Bientôt nous plongerons dans les froides ténèbres ;
Adieu, vive clarté de nos étés trop courts !
J'entends déjà tomber avec des chocs funèbres
Le bois retentissant sur le pavé des cours.

Tout l'hiver va rentrer dans mon être : colère,
Haine, frissons, horreur, labeur dur et forcé,
Et, comme le soleil dans son enfer polaire,
Mon coeur ne sera plus qu'un bloc rouge et glacé.

J'écoute en frémissant chaque bûche qui tombe ;
L'échafaud qu'on bâtit n'a pas d'écho plus sourd.
Mon esprit est pareil à la tour qui succombe
Sous les coups du bélier infatigable et lourd.

Il me semble, bercé par ce choc monotone,
Qu'on cloue en grande hâte un cercueil quelque part.
Pour qui ? - C'était hier l'été ; voici l'automne !
Ce bruit mystérieux sonne comme un départ.

II

J'aime de vos longs yeux la lumière verdâtre,
Douce beauté, mais tout aujourd'hui m'est amer,
Et rien, ni votre amour, ni le boudoir, ni l'âtre,
Ne me vaut le soleil rayonnant sur la mer.

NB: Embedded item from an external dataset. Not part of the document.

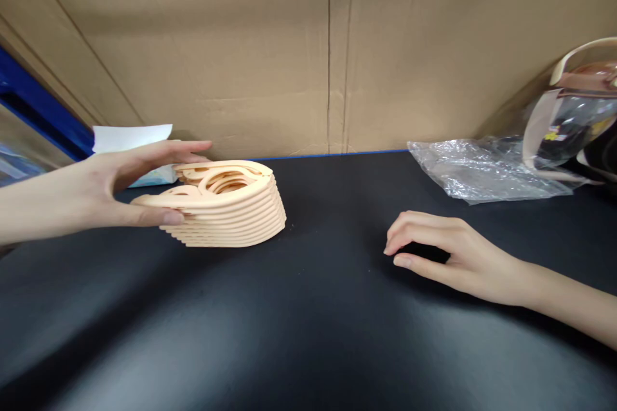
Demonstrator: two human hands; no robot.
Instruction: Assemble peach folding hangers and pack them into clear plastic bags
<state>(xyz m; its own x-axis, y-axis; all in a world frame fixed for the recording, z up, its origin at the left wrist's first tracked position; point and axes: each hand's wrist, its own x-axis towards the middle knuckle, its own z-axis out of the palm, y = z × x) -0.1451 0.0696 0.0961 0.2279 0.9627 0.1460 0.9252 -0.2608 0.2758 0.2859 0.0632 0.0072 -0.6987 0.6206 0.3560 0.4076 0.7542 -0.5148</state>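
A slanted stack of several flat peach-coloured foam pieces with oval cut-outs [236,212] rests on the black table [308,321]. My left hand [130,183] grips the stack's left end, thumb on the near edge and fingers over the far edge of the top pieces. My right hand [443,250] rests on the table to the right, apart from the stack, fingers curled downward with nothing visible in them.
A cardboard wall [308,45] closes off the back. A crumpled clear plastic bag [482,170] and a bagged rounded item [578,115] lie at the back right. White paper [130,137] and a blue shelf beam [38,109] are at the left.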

Et pourtant aimez-moi, tendre coeur ! soyez mère,
Même pour un ingrat, même pour un méchant ;
Amante ou soeur, soyez la douceur éphémère
D'un glorieux automne ou d'un soleil couchant.

Courte tâche ! La tombe attend ; elle est avide !
Ah ! laissez-moi, mon front posé sur vos genoux,
Goûter, en regrettant l'été blanc et torride,
De l'arrière-saison le rayon jaune et doux !

 

(Les fleurs du mal)

Commentaires

  • Ce "Chant d'Automne" me rappelle de beaux souvenirs de lycée !
    Quelle douleur chez le poète à l'approche de l'hiver !

    Avec les Spleen-1, Spleen-2, Spleen-3, Spleen-4,il est l'expression de cette perception si particulière de la solitude et de l'approche de la mort que Baudelaire a si souvent dépeinte, perception très sombre, même si le II du poème est un appel ardent à l'aimée.
    J'aime "[...] le soleil rayonnant sur la mer" !

    Et tout le poème !

  • Belle poésie, mais un rien sinistre.

  • Chère tania, je tiens ce poèmes pour un des plus beaux de la littérature française.
    L'hiver, c'est la vieillesse, celle du poète qui ne vivra pas vieux cependant.

    Mais il a en lui ce soleil "rayonnant sur la mer", et ce soleil arrive jusqu'à nous encore, à travers le temps.